Help in Extending Least squares for sparse coefficients

Question

My observation y is obtained from the model, $y(n) = \sum_{i=0}^{p-1} r(i) x(n-i) + v(n)$ where r is the sparse channel coefficients, x is the one dimensional input and v is additive White Gaussian noise of zero mean. y = filter(.) command is used to model the above equation and thus creating an FIR filter or a moving average (MA) model. The order of the MA model is p=3.

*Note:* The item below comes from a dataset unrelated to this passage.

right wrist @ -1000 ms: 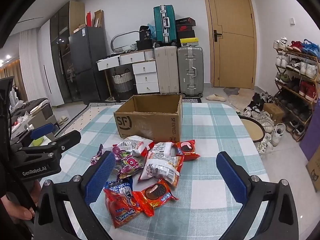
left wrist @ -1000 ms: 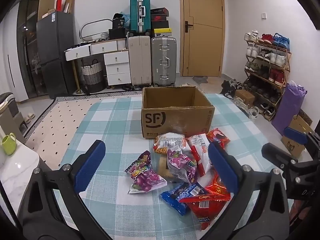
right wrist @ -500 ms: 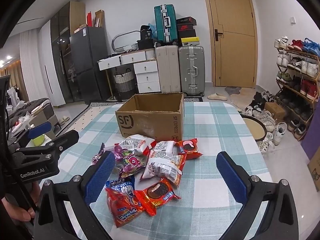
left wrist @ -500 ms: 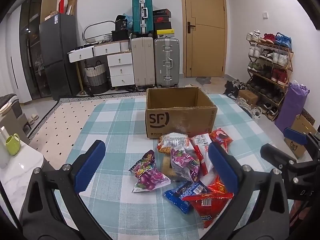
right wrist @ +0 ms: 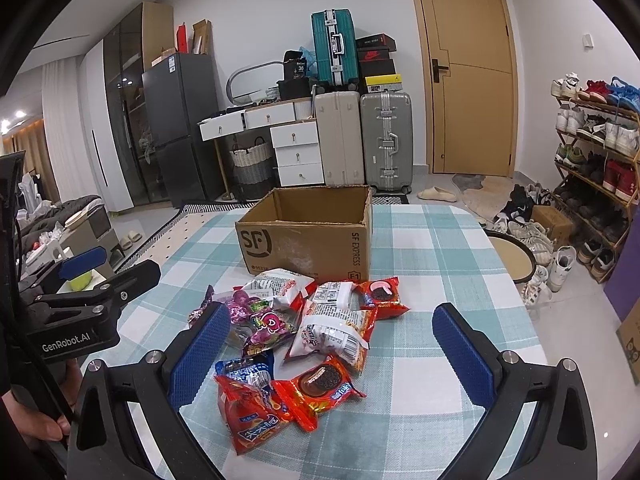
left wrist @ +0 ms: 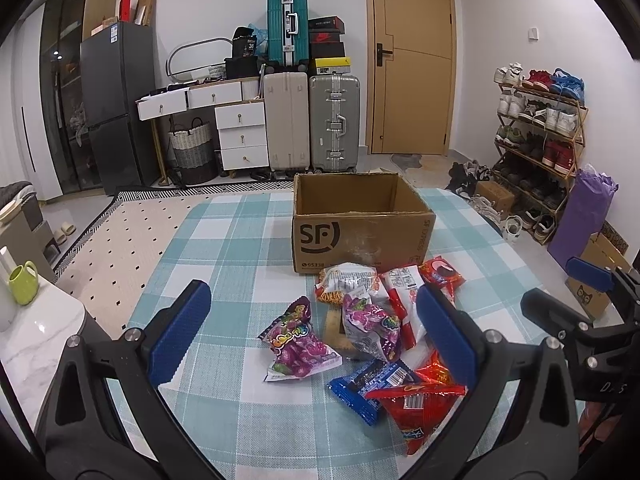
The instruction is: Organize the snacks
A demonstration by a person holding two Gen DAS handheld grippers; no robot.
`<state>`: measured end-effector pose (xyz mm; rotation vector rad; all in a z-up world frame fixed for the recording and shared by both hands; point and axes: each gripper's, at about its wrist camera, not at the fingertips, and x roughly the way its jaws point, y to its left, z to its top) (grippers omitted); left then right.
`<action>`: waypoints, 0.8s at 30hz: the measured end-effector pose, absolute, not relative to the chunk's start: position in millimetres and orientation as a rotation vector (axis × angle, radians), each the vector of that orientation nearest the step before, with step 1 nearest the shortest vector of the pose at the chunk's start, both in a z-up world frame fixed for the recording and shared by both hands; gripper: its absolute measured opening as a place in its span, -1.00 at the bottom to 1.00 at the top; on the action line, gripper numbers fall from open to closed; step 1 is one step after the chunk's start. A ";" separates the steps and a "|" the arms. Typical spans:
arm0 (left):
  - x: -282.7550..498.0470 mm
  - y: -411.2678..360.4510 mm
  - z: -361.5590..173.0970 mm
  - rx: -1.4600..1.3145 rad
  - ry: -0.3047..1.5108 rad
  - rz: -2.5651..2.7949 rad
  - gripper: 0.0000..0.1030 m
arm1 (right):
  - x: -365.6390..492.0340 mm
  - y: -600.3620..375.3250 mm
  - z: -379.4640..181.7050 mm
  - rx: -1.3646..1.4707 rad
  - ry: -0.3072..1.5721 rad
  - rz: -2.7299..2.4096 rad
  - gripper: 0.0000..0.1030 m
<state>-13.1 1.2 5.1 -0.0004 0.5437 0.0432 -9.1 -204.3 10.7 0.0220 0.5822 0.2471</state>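
An open cardboard box (left wrist: 362, 236) (right wrist: 308, 240) marked SF stands on the checked tablecloth (left wrist: 232, 248). In front of it lies a pile of snack packets: purple candy bags (left wrist: 298, 344) (right wrist: 264, 320), white-and-red packets (left wrist: 348, 280) (right wrist: 332, 332), red cookie packs (right wrist: 320, 384) (left wrist: 442, 270), a blue pack (left wrist: 368, 384) and a red chip bag (right wrist: 250, 416). My left gripper (left wrist: 312, 340) hovers open above the near side of the pile, holding nothing. My right gripper (right wrist: 330, 354) is open too, over the pile's front, empty.
The table's right edge (right wrist: 516, 292) drops to a round stool (right wrist: 512, 256) and a shoe rack (right wrist: 592, 152). A white counter with a green mug (left wrist: 22, 282) sits left. Suitcases (left wrist: 312, 120), drawers and a fridge stand behind by the door.
Both grippers have eased slightly forward toward the pile; the box and snacks sit a little higher and closer in view. Nothing was grasped.
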 end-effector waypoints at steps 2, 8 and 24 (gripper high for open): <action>-13.5 0.8 4.8 -0.004 0.544 0.043 0.99 | -9.7 -204.4 10.8 0.025 0.583 0.248 0.99; -13.4 0.3 4.4 -0.002 0.542 0.041 0.99 | -10.7 -203.4 10.4 0.023 0.584 0.249 0.99; -17.9 -1.1 3.7 -0.006 0.538 0.034 0.99 | -12.6 -202.6 10.8 0.025 0.588 0.247 0.99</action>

So, $y = [y(1),y(2),....,y(100)]$ is a vector of 100 elements. I am generating noise of variance 0.1 I want to estimate the sparse channel coefficients using LASSO. As there are p channel coefficients, I should get p estimates.

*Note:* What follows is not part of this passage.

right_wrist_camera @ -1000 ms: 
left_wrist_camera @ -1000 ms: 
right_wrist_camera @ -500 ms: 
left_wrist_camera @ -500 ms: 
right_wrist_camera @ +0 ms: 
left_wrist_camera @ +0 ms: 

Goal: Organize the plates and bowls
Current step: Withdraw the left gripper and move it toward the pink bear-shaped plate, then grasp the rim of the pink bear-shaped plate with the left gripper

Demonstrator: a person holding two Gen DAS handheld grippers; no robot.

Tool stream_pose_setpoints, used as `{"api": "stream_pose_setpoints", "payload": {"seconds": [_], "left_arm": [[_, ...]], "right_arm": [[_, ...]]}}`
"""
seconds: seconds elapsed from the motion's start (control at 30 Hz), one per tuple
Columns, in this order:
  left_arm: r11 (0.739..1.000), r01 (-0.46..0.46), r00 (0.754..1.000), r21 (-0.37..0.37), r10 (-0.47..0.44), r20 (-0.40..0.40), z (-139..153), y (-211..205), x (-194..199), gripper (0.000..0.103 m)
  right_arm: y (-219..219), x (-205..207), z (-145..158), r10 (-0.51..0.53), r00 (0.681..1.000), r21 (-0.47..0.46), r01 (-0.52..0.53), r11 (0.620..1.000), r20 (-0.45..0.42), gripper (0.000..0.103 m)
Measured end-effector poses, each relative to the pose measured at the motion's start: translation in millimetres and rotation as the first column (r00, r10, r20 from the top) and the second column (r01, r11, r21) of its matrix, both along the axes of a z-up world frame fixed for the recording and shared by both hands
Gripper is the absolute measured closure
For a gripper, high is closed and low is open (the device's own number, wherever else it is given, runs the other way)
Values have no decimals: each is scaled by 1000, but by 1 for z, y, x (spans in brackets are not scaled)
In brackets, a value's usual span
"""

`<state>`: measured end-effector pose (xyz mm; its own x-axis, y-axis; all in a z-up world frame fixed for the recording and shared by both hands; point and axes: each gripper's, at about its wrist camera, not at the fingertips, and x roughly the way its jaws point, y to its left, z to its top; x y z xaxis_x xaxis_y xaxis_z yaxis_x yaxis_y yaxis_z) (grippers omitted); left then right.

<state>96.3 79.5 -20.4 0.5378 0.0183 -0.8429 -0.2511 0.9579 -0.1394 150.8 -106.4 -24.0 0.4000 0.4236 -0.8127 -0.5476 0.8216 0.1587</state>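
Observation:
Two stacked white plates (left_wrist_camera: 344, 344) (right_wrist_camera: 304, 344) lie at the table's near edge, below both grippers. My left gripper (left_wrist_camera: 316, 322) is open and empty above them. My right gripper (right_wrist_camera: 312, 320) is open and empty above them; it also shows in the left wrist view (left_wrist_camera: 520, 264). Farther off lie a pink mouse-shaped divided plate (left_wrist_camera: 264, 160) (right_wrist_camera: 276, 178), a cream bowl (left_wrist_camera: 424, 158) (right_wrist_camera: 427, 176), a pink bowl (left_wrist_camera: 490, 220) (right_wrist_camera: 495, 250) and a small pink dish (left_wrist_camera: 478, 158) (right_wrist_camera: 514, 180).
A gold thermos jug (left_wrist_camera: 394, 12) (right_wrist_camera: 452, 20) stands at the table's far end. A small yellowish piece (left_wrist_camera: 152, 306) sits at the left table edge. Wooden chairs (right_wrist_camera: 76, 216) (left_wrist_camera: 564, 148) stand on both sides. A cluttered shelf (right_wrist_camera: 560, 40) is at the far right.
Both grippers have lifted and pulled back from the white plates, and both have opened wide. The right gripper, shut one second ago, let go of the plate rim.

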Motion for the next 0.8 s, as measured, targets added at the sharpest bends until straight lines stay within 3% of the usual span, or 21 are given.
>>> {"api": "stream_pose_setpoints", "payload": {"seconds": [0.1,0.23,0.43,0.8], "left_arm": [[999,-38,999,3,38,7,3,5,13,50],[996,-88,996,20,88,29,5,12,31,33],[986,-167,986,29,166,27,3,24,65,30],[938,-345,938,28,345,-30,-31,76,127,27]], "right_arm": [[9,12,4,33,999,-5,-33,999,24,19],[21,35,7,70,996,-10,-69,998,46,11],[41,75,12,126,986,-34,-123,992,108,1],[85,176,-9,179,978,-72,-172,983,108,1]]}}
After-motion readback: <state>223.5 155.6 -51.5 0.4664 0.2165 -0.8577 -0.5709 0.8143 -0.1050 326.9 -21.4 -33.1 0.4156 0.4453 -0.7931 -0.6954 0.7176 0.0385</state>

According to the equation of LASSO, ||rx - y||_2^2 + lambda * ||r||_1 I am estimating the sparse coefficients, r. As the true coefficient array contains p elements, I should get p estimated elements. I am not quite sure if this is the way to do. I have not found any example on LASSO being applied to univariate time series model such as ARMA. I don't know how to estimate the sparse coefficients using the appropriate algorithm and need help.

The first part of the Equation : $||rx - y||_2^2$ is a least squares formulation which I can solve using Least Squares Approach. In order to implement LS, I have to arrange the input in terms of regressors. However, if the coefficients, $\mathbf{r}$ are sparse then I should use LASSO approach. I have tried using Matlab's LASSO function. For LASSO, I rearranged the input data $x$ in terms of regressors, but I don't know if this the correct approach.

I need help. Is there an approach to include the sparsity term in the LS?

Please find below the code for LASSO using Matlab function. As a toy example I am just assuming model order to be of lag 3 but I know that LASSO can be applied efficiently to a large model. I can test for larger order MA model having lag > 3.

% Code for LASSO estimation technique for %MA system, L = 3 is the order, %Generate input x = -5:.1:5; r = [1 0.0 0.0];% L elements of the channel coefficients %Data preparation into regressors X1 = [ ones(length(x),1) x' x']; %first column treated as all ones since x_1=1 y = filter(r,1,x); % Generate the MA model [r_hat_lasso, FitInfo] = lasso(X1, y, 'alpha', 1, 'Lambda', 1, 'Standardize', 1);

OUTPUT :

The estimates returned are r_hat_lasso = 0, 0.657002829714982, 0

Question : This differs very much from the actual r. Is my understandin wrong?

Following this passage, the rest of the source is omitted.